Once you find the company, it's time to approach their attorneys. Call the company's main office and ask for the legal department, or write to the company. The person you talk to may not have heard of the software you're referring to, so be ready to provide as many details as possible, including who published it, in what year, and for what platforms.
Also, know what you want: Asking for a license to distribute the software for free on your web site may be reasonable to many publishers. Or perhaps you'd like the publisher to release the software into the public domain an option that will be distasteful to many publishers who are unwilling to completely give up rights to their work, no matter how old. Don't expect an answer right away even once you find a helpful individual, it may take months for them to give you an answer.
To answer your specific queries:
Whom to contact and what purchase options are possible?
You contact whoever owns the copyrights. This can actually be very tricky to track down in the case of some old games, and unfortunately, there is no general way to handle it.
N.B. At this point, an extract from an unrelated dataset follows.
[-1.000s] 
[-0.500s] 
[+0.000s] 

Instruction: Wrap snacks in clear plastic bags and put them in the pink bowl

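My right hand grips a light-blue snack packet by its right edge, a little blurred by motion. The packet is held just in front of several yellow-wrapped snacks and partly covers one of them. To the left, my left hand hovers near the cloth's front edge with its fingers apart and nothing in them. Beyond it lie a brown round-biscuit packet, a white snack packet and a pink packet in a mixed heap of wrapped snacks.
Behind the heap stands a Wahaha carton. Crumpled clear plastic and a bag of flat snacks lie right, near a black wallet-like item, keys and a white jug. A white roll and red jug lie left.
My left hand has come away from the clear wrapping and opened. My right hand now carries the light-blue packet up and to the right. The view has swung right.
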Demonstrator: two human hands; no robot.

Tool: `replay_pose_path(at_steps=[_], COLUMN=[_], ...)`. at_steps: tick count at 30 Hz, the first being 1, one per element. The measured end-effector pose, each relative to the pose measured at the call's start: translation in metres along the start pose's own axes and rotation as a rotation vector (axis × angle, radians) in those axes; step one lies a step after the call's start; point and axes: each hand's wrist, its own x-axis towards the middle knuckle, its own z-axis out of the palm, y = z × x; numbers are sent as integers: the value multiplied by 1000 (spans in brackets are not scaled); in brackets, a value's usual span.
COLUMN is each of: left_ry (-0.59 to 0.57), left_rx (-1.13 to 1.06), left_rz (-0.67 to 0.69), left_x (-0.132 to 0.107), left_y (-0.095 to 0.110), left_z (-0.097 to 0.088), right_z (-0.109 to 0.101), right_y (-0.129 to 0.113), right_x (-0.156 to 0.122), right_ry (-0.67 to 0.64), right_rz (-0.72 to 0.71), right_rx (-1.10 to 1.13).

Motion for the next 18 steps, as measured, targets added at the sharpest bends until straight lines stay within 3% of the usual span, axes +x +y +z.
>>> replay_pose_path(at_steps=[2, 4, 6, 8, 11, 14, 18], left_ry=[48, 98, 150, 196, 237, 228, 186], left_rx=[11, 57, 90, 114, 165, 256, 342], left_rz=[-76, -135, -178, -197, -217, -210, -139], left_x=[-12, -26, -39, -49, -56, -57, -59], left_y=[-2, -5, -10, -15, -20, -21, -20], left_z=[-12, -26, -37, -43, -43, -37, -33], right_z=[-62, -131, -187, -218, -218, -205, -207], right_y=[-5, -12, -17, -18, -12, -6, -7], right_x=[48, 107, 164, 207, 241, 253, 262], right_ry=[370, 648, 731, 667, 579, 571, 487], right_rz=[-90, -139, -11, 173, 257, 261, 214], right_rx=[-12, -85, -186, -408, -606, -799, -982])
In some cases the paper trail may just be buried too deep, and you're SOL. For example, as described in the Byte article, the legal records needed to transfer the rights to MECC's game catalog are apparently gone forever.
Is it possible to obtain source codes, design documents.
How to deal with localizations in other languages, are they to obtain from other companies or do they belong to master publisher?
They're assets like any other. These may have been owned by a different party to begin with; they may have been sold to a different party during liquidation; they may be lost forever.
Some things, like trademarks, may now be owned by entirely unrelated entities. If they're actually using them for their unrelated business, you probably can't get them at all.
How to deal with various platforms, is it terms of contract saying which platforms are allowed to be used if there are several?
What could be the reasonable price for said games in example?
This depends entirely on your negotiating skill. You want to convince the current holders it's worth $0 to them, and that even $1 would be a great move on their part to let you remake the game on all platforms.
Is it possible to pursue owners to release the game as open-source?
Sure. Open source licensing is licensing like any other. If you have the rights, you can do what you want.